## Problem details
For the material that follows, return exactly the lines from the one with "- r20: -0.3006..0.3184" through the one with "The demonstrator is", both ends included.

[Opening Given data section]

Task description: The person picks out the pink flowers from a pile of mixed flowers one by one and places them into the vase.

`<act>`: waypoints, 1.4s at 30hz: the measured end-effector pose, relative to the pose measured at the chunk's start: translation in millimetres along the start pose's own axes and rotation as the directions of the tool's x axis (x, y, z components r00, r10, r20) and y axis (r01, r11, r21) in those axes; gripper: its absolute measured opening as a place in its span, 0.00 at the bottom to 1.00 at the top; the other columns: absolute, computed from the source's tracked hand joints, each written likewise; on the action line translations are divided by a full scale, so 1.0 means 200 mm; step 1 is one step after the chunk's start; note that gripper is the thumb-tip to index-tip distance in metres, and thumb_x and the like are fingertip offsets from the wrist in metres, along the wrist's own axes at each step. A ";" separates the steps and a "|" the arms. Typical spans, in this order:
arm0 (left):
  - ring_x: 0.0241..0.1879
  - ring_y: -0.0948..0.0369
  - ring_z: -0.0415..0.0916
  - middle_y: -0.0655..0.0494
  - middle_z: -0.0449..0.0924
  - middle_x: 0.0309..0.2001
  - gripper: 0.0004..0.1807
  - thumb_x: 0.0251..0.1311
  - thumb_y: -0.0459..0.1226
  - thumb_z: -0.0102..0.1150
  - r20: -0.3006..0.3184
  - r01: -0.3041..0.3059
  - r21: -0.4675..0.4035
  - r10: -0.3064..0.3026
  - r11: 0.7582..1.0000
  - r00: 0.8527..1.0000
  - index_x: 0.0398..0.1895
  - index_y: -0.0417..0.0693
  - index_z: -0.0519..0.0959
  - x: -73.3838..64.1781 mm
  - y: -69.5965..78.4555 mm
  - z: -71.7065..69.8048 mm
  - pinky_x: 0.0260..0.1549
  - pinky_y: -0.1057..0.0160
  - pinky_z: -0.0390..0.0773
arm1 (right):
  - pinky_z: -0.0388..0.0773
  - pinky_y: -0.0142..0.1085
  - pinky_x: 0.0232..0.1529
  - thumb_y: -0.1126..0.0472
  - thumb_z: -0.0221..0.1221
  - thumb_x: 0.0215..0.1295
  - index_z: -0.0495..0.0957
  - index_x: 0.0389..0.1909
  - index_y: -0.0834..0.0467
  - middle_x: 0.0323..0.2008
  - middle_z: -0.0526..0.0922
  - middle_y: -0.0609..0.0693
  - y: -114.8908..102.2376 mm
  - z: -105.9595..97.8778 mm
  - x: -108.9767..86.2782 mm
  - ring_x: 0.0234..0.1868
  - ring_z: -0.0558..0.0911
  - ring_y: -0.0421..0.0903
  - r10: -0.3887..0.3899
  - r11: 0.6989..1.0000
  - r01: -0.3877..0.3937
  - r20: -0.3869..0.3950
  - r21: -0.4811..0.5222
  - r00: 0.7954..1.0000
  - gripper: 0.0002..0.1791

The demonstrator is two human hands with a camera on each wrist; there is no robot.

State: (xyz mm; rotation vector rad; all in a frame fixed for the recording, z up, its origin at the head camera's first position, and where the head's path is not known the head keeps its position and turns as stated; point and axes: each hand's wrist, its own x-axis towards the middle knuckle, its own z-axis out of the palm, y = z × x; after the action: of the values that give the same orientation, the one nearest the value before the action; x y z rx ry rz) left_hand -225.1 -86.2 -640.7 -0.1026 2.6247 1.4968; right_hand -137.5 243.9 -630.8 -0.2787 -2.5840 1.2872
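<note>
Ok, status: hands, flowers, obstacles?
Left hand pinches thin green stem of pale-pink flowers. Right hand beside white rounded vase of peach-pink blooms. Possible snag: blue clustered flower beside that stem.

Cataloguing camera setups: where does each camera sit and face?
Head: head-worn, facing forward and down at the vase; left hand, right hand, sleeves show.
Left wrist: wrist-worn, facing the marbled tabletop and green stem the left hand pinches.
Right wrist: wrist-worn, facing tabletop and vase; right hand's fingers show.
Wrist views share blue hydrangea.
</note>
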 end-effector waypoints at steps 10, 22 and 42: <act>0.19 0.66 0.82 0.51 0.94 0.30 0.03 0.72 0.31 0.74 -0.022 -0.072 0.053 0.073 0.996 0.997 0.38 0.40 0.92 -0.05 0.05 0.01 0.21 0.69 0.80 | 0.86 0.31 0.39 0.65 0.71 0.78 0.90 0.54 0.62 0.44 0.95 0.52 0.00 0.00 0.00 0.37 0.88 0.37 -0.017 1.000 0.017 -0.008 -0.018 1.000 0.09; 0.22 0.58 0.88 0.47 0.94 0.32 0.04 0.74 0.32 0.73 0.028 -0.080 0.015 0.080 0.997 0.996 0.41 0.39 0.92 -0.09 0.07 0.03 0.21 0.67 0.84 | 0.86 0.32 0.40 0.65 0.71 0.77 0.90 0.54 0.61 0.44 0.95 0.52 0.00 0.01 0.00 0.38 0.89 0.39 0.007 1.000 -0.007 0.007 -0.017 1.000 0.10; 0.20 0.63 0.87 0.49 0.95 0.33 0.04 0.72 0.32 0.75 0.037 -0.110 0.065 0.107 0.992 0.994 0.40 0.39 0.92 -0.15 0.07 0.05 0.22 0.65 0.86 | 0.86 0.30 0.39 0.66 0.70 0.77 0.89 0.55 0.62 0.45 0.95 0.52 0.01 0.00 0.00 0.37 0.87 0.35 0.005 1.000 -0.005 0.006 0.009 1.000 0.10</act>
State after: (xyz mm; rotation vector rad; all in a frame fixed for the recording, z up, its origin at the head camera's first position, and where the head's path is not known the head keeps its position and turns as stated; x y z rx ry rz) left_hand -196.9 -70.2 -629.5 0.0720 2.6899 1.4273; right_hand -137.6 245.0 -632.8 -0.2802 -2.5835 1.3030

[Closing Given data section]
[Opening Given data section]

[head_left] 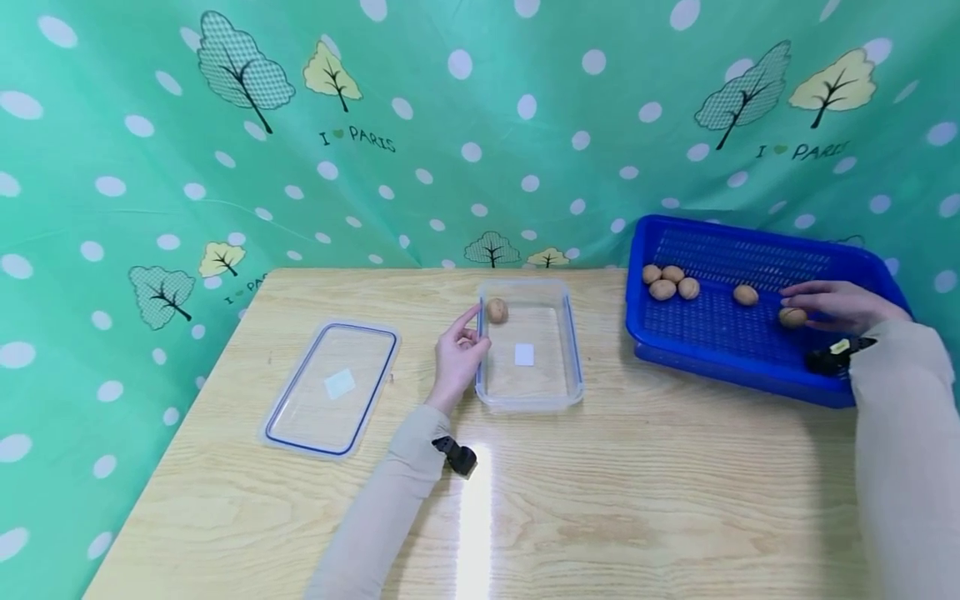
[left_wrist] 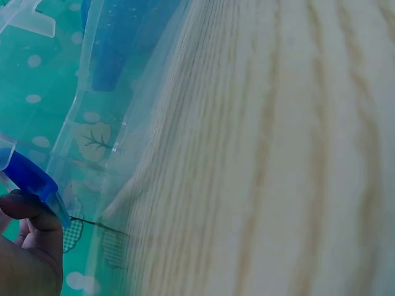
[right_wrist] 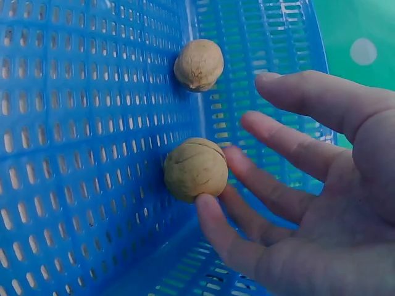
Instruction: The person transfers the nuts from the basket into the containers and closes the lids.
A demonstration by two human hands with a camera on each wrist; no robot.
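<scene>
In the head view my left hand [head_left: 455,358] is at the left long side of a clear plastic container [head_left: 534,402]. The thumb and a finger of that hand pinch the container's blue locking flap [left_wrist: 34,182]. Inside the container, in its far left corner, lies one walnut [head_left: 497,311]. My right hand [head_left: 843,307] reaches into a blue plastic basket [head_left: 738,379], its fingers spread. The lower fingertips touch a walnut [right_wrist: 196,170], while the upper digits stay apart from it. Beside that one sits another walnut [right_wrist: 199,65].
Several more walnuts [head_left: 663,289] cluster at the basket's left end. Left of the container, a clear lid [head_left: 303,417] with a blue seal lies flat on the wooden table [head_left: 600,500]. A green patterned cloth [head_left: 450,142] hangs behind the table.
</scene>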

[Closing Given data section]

## Solution to this problem
  - r20: -0.3006..0.3184
  - r01: -0.3041..0.3059
  - r21: -0.4675..0.4035
  - r10: -0.3064..0.3026
  - r11: 0.7582..1.0000
  - r00: 0.8527..1.0000
  - index_x: 0.0398..0.1895
  - index_y: -0.0417..0.0693
  - index_z: -0.0519..0.0959
  - x: -73.3838..64.1781 mm
  - y: -69.5965..78.4555 mm
  - z: -71.7065..69.8048 mm
  - pinky_x: 0.0260..0.1549
  - pinky_y: -0.1057..0.0160
  - pinky_z: -0.0390..0.0773
arm1 (right):
  - pinky_z: -0.0388..0.0773
  - pinky_y: -0.0142..0.1085
  - pinky_x: 0.0232..0.1529
  - thumb_y: -0.1126..0.0472
  - thumb_z: -0.0221..0.1221
  - thumb_x: 0.0215..0.1295
  - index_z: -0.0495..0.0957
  - index_x: 0.0389..0.1909
  - index_y: -0.0834..0.0467
  - middle_x: 0.0323..0.2008
  - middle_z: -0.0526..0.0922
  - middle_y: -0.0609..0.0693
  - y: -114.8908..102.2376 mm
  - z: -105.9595..97.8778 mm
  - x: -108.9767..86.2782 mm
  - ring_x: 0.0234..0.1868
  - ring_z: -0.0558..0.0911
  - ring_y: -0.0421..0.0903
  - r10: -0.3887..0.3899
  - r11: 0.6989..1.0000
  - r01: -0.3877..0.3937
  - r20: -0.3869..0.3950
  - r21: -0.4811..0.5222
  - r00: 0.7954..1.0000
  - gripper: 0.0002..0.1791

The demonstrator is two human hands with a camera on each wrist; there is no robot.

This exercise has been completed.